People from OpenPhil, FTX FF and MIRI were not interested in discussing at the time. We also talked with MIRI about moderating, but it didn't work out in the end.
People from Anthropic told us their organization is very strict on public communications, and very wary of PR risks, so they did not participate in the end.
In the post I over generalized to not go into full details.
Yes, some people mentioned it was confusing to have two posts (I had originally posted two separate ones for Summary and Transcript due to them being very lengthy) so I merged them in one, and added headers pointing to Summary and Transcript for easier navigation.
Thanks, I was looking for a way to do that but didn't know the space in italics hack!
Another formatting question: how do I make headers and sections collapsible? It would be great to have the "Summary" and "Transcript" sections as collapsible, considering how long the post is.
I really don't think that AI dungeon was the source of this idea (why do you think that?)
We've heard the story from a variety of sources all pointing to AI Dungeon, and to the fact that the idea was kept from spreading for a significant amount of time. This @gwern Reddit comment, and previous ones in the thread, cover the story well.
And even granting the claim about chain of thought, I disagree about where current progress is coming from. What exactly is the significant capability increase from fine-tuning models to do chain of thought? This isn't part of ChatGPT or Codex or AlphaCode. What exactly is the story?
Regarding the effects of chain of thought prompting on progress, there's two levels of impact: first order effects and second order effects.
On first order, once chain of thought became public a large number of groups started using it explicitly to finetune their models.
Aside from non-public examples, big ones include PaLM, Google's most powerful model to date.

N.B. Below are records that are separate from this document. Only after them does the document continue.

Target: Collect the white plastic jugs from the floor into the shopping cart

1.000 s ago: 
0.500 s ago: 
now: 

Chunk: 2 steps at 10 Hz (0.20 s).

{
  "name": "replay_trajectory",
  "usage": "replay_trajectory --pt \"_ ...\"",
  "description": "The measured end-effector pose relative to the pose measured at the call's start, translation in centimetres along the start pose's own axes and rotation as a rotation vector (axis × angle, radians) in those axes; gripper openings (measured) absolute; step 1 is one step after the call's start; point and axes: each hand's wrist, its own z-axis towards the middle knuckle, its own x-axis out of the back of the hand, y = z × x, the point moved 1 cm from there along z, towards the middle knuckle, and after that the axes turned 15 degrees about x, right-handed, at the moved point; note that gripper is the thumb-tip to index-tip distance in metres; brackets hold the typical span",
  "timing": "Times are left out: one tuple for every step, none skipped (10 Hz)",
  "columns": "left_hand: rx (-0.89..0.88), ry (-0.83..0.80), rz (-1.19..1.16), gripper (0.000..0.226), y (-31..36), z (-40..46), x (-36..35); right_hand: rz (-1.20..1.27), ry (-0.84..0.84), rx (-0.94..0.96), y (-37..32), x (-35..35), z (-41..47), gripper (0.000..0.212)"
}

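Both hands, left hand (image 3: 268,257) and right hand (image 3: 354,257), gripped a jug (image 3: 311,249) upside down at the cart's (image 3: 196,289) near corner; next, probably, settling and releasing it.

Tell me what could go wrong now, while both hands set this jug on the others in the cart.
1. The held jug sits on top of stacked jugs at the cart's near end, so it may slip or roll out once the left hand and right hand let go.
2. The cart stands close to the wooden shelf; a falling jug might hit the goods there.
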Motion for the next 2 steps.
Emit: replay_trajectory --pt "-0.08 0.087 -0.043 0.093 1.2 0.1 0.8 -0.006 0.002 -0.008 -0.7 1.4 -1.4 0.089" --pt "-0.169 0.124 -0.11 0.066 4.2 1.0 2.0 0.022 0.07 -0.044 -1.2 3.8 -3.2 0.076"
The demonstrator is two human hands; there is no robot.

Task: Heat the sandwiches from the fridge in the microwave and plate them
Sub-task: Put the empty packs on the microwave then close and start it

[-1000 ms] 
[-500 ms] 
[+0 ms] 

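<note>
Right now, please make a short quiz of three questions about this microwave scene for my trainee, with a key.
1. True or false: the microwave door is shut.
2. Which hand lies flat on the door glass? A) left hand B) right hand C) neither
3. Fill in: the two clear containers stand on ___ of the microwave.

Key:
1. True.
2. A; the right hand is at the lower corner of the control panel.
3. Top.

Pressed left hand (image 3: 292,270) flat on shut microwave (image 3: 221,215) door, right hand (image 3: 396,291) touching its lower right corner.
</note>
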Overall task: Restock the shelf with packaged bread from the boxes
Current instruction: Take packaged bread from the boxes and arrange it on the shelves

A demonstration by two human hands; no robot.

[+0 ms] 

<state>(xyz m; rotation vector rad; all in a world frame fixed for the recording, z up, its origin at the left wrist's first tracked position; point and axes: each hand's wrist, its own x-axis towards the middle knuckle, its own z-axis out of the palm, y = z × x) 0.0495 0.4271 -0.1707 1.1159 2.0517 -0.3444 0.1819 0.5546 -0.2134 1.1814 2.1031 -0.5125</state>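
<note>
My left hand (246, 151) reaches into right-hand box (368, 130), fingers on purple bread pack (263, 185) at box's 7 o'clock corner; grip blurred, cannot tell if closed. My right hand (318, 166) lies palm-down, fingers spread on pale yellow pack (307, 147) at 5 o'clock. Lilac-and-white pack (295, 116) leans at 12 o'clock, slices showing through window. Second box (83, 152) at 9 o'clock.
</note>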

Moreover, it makes models much more useful for internal R&D with just prompting and no finetuning.
We don’t know what OpenAI used for ChatGPT, or future models: if you have some information about that, it would be super useful to hear about it!
On second order: implementing this straightforwardly improved the impressiveness and capabilities of models, making them more obviously powerful to the outside world, more useful for customers, and leading to an increase in attention and investment into the field.
Due to compounding, the earlier these additional investments arrive, the sooner large downstream effects will happen.
This is also partially replying to @Rohin Shah 's question in another comment:
Why do you believe this "drastically" slowed down progress?
We'd maybe be at our current capability level in 2018, [...] the world would have had more time to respond to the looming risk, and we would have done more good safety research.
It’s pretty hard to predict the outcome of “raising awareness of problem X” ahead of time. While it might be net good right now because we’re in a pretty bad spot, we have plenty of examples from the past where greater awareness of AI risk has arguably led to strongly negative outcomes down the line, due to people channeling their interest in the problem into somehow pushing capabilities even faster and harder.
My view is that progress probably switched from being net positive to net negative (in expectation) sometime around GPT-3.
We fully agree on this, and so it seems like we don’t have large disagreements on externalities of progress. From our point of view, the cutoff point was probably GPT-2 rather than 3, or some similar event that established the current paradigm as the dominant one.
Regarding the rest of your comment and your other comment here, here are some reasons why we disagree. It’s mostly high level, as it would take a lot of detailed discussion into models of scientific and technological progress, which we might cover in some future posts.
In general, we think you’re treating the current paradigm as over-determined. We don’t think that being in a DL-scaling language model large single generalist system-paradigm is a necessary trajectory of progress, rather than a historical contingency.
While the Bitter Lesson might be true and a powerful driver for the ease of working on singleton, generalist large monolithic systems over smaller, specialized ones, science doesn’t always (some might say very rarely!) follow the most optimal path.
There are many possible paradigms that we could be in, and the current one is among the worse ones for safety. For instance, we could be in a symbolic paradigm, or a paradigm that focuses on factoring problems and using smaller LSTMs to solve them. Of course, there do exist worse paradigms, such as a pure RL non-language based singleton paradigm.
In any case, we think the trajectory of the field got determined once GPT-2 and 3 brought scaling into the limelight, and if those didn’t happen or memetics went another way, we could be in a very very different world.
The "1000" instead of "10000" was a typo in the summary.
In the transcript Connor states "SLT over the last 10000 years, yes, and I think you could claim the same over the last 150". Fixed now, thanks for flagging!